Instructions to follow: Lines with "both": copy each one from the listing below.

Material provided Start Marker

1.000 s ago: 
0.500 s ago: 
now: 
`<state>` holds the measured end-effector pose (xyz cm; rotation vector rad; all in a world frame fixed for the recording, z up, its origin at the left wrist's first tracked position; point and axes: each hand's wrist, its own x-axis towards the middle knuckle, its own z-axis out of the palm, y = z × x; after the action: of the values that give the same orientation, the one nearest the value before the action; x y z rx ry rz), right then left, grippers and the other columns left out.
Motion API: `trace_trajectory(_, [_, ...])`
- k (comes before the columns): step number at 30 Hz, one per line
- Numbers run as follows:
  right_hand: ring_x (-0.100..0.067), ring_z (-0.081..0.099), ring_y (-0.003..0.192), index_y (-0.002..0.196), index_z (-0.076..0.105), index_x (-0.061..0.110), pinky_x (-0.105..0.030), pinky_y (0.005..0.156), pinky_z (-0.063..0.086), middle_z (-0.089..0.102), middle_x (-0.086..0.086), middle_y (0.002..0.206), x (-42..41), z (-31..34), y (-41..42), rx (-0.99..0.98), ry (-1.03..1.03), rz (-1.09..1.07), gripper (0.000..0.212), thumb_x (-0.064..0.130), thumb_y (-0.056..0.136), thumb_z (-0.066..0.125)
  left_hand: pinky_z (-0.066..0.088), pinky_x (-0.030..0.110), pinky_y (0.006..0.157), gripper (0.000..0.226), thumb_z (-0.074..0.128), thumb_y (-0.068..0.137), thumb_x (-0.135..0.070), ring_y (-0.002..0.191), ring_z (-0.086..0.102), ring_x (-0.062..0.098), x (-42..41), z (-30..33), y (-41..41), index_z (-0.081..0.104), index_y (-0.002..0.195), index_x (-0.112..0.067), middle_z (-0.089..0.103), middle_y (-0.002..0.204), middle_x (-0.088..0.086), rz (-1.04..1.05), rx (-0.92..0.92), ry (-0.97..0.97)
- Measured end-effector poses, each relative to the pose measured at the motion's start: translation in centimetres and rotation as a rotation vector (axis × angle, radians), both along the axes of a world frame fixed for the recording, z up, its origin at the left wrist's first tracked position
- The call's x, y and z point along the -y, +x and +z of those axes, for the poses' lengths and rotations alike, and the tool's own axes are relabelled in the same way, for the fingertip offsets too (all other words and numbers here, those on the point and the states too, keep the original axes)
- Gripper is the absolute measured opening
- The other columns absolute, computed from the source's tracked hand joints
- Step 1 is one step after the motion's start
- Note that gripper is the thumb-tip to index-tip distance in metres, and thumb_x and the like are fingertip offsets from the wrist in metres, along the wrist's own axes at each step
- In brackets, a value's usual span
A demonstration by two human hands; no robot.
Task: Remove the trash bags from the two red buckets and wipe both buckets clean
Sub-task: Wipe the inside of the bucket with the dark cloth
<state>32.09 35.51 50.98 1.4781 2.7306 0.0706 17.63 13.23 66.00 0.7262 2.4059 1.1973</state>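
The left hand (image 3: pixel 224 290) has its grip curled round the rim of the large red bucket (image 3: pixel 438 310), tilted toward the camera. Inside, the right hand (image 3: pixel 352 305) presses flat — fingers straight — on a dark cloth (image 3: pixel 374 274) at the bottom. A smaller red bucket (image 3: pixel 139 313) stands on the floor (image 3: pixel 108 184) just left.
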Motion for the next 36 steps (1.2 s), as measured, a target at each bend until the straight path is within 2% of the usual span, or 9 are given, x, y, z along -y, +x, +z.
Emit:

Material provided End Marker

Answer:
- Measured end-effector poses, each relative to the pose measured at the motion's start: translation in centimetres and rotation as a rotation vector (axis × angle, radians), both along the axes of a world frame fixed for the recording, z up, its origin at the left wrist's first tracked position
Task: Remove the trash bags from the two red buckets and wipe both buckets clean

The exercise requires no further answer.